It has been more than two weeks since I said goodbye to an old, old friend.
This was a friend that in my youth was only part of my life at Christmas time. In later years, this friend became my daily companion.
The friend is soda pop and I had my last one on March 6.
Now, if you're a pop fan, more power to you. No judgment. Soda gave me a lot of comfort through the years and I understand. Gosh, how I understand.
But for the reason I am about to share, my relationship with pop is finished.
In my childhood years, soda pop was not frequently available in my home. My parents only bought it for the holidays, so at Christmas, my brothers, my sister and I would joust for who got the precious few bottles of cream soda in the two cases of pop my parents kept in our unheated entryway.
In the summer, I would excitedly stay at my Aunt Lois and Uncle Snook's house for a week or so, meaning time to hang out with my cousins Susan, Terri, Casey and Kristen. My aunt and uncle were not big pop drinkers, either, but sometimes we'd have a glass of the fizzy stuff as one of our choices for a bedtime snack along with a piece of cake or a scoop of ice cream.
And while she doesn't remember it, I vividly recall my cousin Kristen, the youngest of all of us, saying to her mom: "Someday when I am big I am going to have all the pop, cake and ice cream I want. My kids will, too."
She probably was about 6 years old at the time.
As I entered my tween years, my parents allowed me the freedom to make more choices, especially when spending "my" money, so it was a thrill to ride my bike to the little party store-gas station in our neighborhood to buy a can of Coca-Cola.
Mountain Dew became my soda of preference in high school. Our neighborhood full of teens often gathered outside our house, because that's where the basketball court was, and my friend Stuart would recite from memory the ingredients in Dew as we finished our shootaround.
It wasn't just me who was a budding pop-aholic.
In college, well, that's when pop became a daily item. At Central Michigan University, I knew where all the vending machines were so I could buy my soda, which at this juncture, helped keep me awake.
In the last few years, diet soda became my go-to beverage, especially Coke Zero and Diet Dew back when I was starting my shift at 4:30 a.m. most weekdays.
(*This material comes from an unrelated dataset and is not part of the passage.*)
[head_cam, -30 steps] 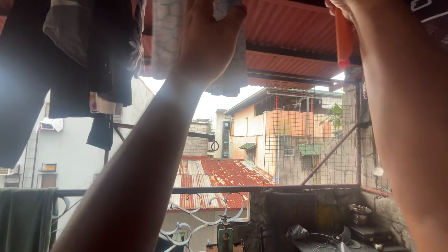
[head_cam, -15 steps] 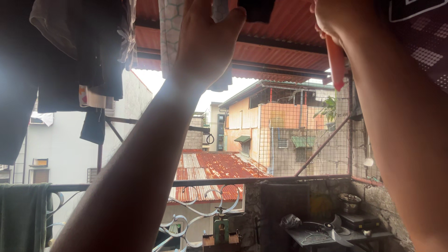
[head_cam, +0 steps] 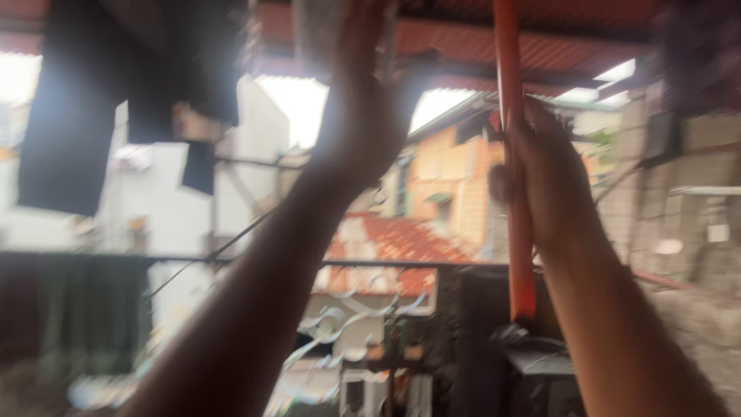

It's a personal decision to give up soda pop. The main reason I did was so I'd drink more water. That became important to me when I realized the nurse who picked the short straw was the one who had to draw from my arm for my four-times-a-year blood tests as I continue my journey as a cancer survivor.
Hydration therefore has become important to me and pop wasn't really helping me in that effort. So while I savored every sip of my last Diet Dew, the relationship with soda pop that has lasted half a century or so is done.
Make no mistake: I have not said so-long to caffeine. Coffee is my new pal and my work colleagues can tell you how important it is to EVERYONE here I get my daily dose.
In fact, if you're reading this at about 8 a.m. today, be assured that my coffee is fully caffeinated today and there's probably a half pot or more in me already.
Everybody needs friends, don't ya know, and caffeine remains a good one of mine.